8. Debugging Training

This matters because most failed training runs are simple bugs in shapes, labels, devices, or gradients. Focus on the shortest checks that catch those bugs before you scale up.

[ ]:
import os
from collections import Counter

import torch
from torch import nn
from torch.utils.data import DataLoader
from torchvision import datasets, transforms

torch.manual_seed(37)

device = torch.device('cuda' if torch.cuda.is_available() else 'cpu')
check_mode = os.getenv('PYTORCH_INTRO_CHECK_MODE') == '1'

transform = transforms.Compose([transforms.Resize((32, 32)), transforms.ToTensor()])
dataset = datasets.ImageFolder('./shapes/train', transform=transform)
dataloader = DataLoader(dataset, batch_size=12, shuffle=True, num_workers=2)
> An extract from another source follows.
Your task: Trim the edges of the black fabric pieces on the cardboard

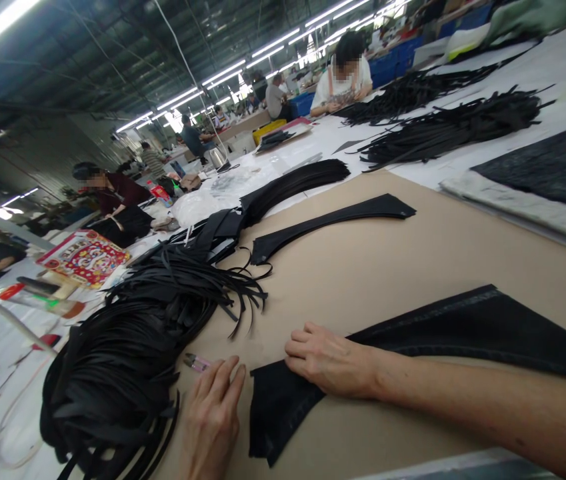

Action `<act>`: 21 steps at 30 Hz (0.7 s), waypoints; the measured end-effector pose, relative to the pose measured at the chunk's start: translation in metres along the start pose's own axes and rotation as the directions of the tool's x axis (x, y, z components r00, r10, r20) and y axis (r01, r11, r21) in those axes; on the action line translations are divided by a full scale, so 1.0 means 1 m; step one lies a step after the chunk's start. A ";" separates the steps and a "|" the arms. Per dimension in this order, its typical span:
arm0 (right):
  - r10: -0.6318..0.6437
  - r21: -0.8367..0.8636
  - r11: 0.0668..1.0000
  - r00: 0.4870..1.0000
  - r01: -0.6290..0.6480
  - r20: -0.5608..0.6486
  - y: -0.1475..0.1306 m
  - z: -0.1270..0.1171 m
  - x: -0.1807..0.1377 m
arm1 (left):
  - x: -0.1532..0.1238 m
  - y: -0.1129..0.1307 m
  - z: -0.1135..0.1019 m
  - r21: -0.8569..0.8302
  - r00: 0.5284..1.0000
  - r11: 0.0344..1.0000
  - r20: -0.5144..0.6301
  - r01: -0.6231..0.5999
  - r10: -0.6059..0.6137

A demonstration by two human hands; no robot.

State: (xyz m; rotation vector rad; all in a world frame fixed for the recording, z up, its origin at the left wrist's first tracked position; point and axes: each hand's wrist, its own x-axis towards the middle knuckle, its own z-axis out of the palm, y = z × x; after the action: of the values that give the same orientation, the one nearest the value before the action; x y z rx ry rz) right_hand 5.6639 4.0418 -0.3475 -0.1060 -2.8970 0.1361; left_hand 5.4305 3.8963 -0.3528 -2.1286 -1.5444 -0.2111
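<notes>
A long curved black piece of leather-like material (283, 413) lies across the brown board (443, 253), its wide end nearest me. My right hand (330, 360) rests on its narrow part with fingers curled down against it; the forearm crosses over the rest. To the left, my left hand (214, 417) lies beside the piece's end, fingers stretched out and holding nothing visible. Just past those fingertips is a small tool with a metal tip and pinkish handle (196, 362), partly hidden. Farther up the board sits a stack of similar black pieces (333, 223).
A big heap of black strips (113, 360) borders the board on the left. Behind it are another stack of curved black pieces (297, 187) and a red patterned box (85, 259). More black strip bundles (455, 127) lie at the back right. A person (345, 73) sits across the table.
</notes>
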 end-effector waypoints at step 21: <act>-0.069 -0.086 0.994 0.998 0.068 -0.006 0.040 -0.016 -0.055 | 0.020 0.054 0.031 -0.238 0.996 0.971 0.091 0.013 0.009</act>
State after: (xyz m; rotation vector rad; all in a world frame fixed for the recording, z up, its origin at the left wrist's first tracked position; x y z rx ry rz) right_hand 5.7235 4.0785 -0.3492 -0.0220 -2.8930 -0.0004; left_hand 5.4818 3.9154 -0.3878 -2.3512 -1.6443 -0.3182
class_counts = Counter(label for _, label in dataset.samples)
{dataset.classes[label]: count for label, count in sorted(class_counts.items())}

8.1. Check one batch

Before training for hours, inspect one batch: shape, dtype, label range, and device.

[ ]:
images, labels = next(iter(dataloader))
images, labels = images.to(device), labels.to(device)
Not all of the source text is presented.